Sure the Mac (Neapolitan) has vanilla in it, and you can eat just that (run software through emulation). And in many ways the Neapolitan is far better -- allowing you a choice of chocolate and strawberry as well. So for most people, if they were stranded on a Dessert Island (pun intended) with only massive refrigerators and one flavor of ice cream, most would be wise to choose Neapolitan.

But if all you ever wanted was Vanilla, and you had no imagination, no ability to change, and you were the one who got to pick what everyone else had to eat, then maybe you too would be short sighted enough to force everyone to eat Vanilla too. "Good enough for you, good enough for everyone else", as many that make IS mandates seem to say. And let's face it, 1/3 Vanilla may not be as good as ALL Vanilla -- if you only enjoy sameness.
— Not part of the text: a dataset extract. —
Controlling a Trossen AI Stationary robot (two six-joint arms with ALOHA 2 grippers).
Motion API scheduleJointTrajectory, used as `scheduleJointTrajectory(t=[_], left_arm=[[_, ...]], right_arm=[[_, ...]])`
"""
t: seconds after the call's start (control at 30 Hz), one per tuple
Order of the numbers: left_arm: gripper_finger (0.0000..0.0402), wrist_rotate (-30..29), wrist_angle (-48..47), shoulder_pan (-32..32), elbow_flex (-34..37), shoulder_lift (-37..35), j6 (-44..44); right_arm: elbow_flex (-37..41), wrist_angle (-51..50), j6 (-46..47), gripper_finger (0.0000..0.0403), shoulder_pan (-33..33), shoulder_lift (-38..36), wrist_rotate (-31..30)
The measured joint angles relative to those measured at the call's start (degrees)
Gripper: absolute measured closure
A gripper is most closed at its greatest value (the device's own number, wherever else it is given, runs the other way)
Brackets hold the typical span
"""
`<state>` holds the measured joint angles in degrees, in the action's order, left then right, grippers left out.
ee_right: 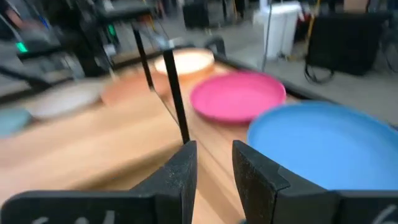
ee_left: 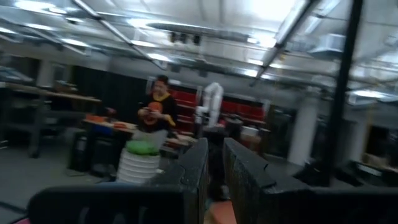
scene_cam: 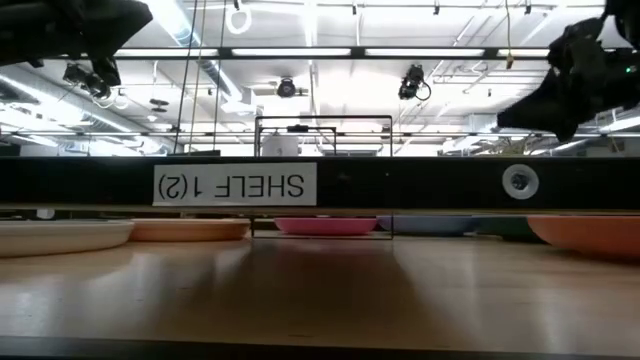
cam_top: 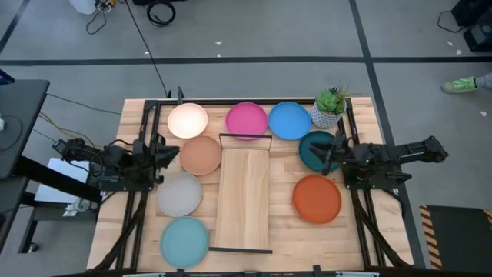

IS and making other flavors

There is another reality though too. While the Macs and Neapolitan is a good flavor -- and offers more choice (in that it is different), and is easier to use, and so on -- a GOOD IS staff can take away much of the potential ugliness of the PC. Let's face it -- if you have a staff of people that spend their entire unimaginative days, doing research on what the latest patches for WindowsNT are, to try to plug all the security leaks -- and if they waste their time updating all the machines for you, then WindowsNT can run surprisingly good.

In my analogy world, I equate this with having a staff of people, smashing up Cocoa-Pebbles and Strawberry Fruitloops (two breakfast cereals), and stirring the contents of said mashing into Vanilla Ice Cream to get something that is not completely unlike Neapolitan. Of course it is not as good as real Neapolitan, but if all you've ever eaten is Vanilla, then it is a pleasant change. And of course most of the torture of just eating vanilla all the time is minimalized.

So IS staffs can be your friends (by giving you some variety), after many have been your enemies (by eliminating your choices in the first place). They can make a PC a lot less painful -- and almost as pleasant to use as a Mac -- for only a lot more cost (time, energy, freedom, specialization). So IS can be a very important service, if you can get over the totalitarian nature of some IS depts. The out of control departments are the ones that lose track of the fact that they are supposed to be a service to make employees more productive -- and not a group of individuals meant to reduce productivity of the company as a way to make their own lives easier.

Conclusion

Saying you want to outlaw all other flavors, or you just wish that they would go away, because there are more variants of Vanilla than any other flavor -- and that is "more choice", is just plain stupidity. That isn't about choice, that never can be -- that is about eliminating choice, and no one with a clue should forget it.

People keep telling me what a better place the world would be if we could just "standardize". Get rid of all the communists, educate all the liberals, eliminate all the lawyers, drive the Mac users out of companies, have a state controlled religion, create social homogeny and complete harmony -- in fact, why don't we just drive out anyone that disagrees, create a workers paradise with uniform wages, eliminate all fashion (and wear Mao-suits) and... er, wait, that's been tried before. It never works as intended. You certainly don't seem to get more productivity and creativity out of the work force when you try this approach!